As more and more data becomes available, the need for artificial intelligence will also grow. Like Sorofman and Cecere, van Engelen sees an outside-in approach as necessary to really know and understand your customers. “The second common area of Customer Experience analysis,” he writes, “is ‘voice of the customer’ and refers to the tools and techniques used to gather information about customer opinions, attitudes and emotions. Voice of customer analytics differs from Customer Journey analytics and other forms of marketing analytics in their emphasis on mental states rather than behaviors — on customers’ thoughts, rather than their actions. Marketing organizations use this type of analysis for reputation management, competitive intelligence and managing products.” Voice of the customer analytics is difficult because mental states can be elusive. Social media is often the best source of data for this kind of analytics. Because social media is primarily text-based, natural language processing is essential to make sense of it. I call this semantic intelligence.
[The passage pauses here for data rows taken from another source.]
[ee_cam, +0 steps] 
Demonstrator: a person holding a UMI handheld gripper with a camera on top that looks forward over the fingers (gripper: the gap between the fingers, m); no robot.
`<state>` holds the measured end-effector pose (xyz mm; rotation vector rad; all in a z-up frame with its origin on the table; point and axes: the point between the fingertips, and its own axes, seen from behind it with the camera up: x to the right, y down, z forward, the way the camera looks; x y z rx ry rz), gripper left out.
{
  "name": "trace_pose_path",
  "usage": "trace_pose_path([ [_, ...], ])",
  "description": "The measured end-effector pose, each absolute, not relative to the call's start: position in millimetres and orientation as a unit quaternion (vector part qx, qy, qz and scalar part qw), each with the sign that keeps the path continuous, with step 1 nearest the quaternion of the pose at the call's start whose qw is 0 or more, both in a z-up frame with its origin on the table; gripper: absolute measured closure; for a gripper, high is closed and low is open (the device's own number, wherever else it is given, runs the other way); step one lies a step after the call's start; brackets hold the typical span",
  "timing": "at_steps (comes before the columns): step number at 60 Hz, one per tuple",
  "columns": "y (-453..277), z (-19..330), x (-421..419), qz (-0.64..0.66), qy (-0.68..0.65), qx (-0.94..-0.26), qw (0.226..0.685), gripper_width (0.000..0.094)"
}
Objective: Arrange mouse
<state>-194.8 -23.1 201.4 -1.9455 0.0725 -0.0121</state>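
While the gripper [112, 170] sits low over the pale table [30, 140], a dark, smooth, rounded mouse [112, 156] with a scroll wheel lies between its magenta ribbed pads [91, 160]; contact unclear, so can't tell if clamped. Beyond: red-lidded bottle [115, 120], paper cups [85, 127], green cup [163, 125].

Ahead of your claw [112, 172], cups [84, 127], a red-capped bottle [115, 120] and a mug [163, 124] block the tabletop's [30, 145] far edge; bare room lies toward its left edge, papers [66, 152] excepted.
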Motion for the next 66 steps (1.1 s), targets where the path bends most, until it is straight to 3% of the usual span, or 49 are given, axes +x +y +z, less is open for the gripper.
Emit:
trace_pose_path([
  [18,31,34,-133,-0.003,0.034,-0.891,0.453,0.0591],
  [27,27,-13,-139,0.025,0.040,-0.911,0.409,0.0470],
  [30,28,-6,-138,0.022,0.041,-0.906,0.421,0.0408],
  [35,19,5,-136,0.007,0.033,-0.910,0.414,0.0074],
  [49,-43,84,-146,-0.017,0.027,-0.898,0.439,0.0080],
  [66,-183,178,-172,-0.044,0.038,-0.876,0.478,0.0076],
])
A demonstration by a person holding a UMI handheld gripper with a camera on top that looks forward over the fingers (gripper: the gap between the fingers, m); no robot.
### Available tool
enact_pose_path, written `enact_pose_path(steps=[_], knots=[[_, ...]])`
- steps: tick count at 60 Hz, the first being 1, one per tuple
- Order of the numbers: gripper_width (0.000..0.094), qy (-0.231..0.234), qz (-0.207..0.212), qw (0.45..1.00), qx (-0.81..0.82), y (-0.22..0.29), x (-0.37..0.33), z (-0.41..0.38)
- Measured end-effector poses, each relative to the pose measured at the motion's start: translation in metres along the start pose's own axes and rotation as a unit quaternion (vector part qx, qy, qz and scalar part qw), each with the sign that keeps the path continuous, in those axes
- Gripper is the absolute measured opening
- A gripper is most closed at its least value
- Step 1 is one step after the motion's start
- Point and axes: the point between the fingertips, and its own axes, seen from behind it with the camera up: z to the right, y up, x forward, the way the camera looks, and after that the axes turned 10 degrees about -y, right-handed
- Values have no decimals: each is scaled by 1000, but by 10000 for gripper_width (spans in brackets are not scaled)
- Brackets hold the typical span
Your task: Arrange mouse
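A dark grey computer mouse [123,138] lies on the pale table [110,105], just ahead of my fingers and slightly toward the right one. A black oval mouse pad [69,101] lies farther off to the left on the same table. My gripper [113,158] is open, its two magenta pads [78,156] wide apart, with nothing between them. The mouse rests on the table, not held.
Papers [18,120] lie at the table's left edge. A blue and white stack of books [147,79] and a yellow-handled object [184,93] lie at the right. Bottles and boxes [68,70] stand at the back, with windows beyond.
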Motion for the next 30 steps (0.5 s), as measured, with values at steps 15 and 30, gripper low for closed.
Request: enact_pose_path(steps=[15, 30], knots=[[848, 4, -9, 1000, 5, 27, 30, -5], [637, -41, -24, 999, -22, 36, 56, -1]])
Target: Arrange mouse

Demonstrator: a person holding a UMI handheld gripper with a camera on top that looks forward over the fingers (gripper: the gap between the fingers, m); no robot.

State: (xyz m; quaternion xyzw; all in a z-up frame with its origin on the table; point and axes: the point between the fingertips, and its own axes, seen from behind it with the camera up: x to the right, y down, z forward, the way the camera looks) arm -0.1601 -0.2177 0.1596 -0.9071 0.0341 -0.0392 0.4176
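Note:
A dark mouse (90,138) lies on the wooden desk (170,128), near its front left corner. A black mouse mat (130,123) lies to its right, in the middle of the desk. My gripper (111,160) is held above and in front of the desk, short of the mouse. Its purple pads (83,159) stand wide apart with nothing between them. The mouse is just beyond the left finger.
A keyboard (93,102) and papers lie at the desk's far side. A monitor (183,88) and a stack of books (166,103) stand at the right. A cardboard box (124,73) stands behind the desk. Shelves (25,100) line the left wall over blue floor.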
Most interaction with social media originates on a mobile platform (primarily smartphones). The staff at eMarketer notes that mobile technologies affect both the digital path to purchase and the behavior of potential customers. “As mobile usage becomes ubiquitous,’ the staff writes, “the path to purchase is becoming less defined. Shoppers are always connected, well-informed and often quick to convert both digitally and in-store. The traditional shopping phases still exist, but once smartphones are introduced, behavior shifts. … Overall, mobile is having a striking effect on shopping behavior in all settings, and it is no longer the sole province of out-and-about smartphone users or those buying inexpensive products or services in short windows of time. What consumers want is changing and retailers are having to keep up.”[4] The article stresses that customers are looking for “a seamless experience across mobile and desktop. … A subpar experience would be unwelcome during any phase of shopping.”
Sorofman concludes, “What’s important to remember is that customer journeys aren’t created; they’re discovered. When we try to create journeys, we fall into one of these two traps: we either hallucinate customer needs or throw away the customer experience playbook altogether and focus on the needs we know intimately: our own.” Cognitive computing systems can help with both discovery of the customer digital path to purchase and the customer experience.
Footnotes
[1] Jake Sorofman, “Customer Journeys Are Discovered, Not Created,” Gartner for Marketing Leaders, 5 May 2016.
[2] Lora Cecere, “Building Outside-In Processes,” Beet Fusion, 8 April 2016.
[3] Errol van Engelen, “Why You Need To Use Smart Data To Improve Customer Experience,” Datafloq, 27 March 2016.
[4] “Mobile is replacing desktop as the primary means of online access in the home,” eMarketer, 2 May 2014.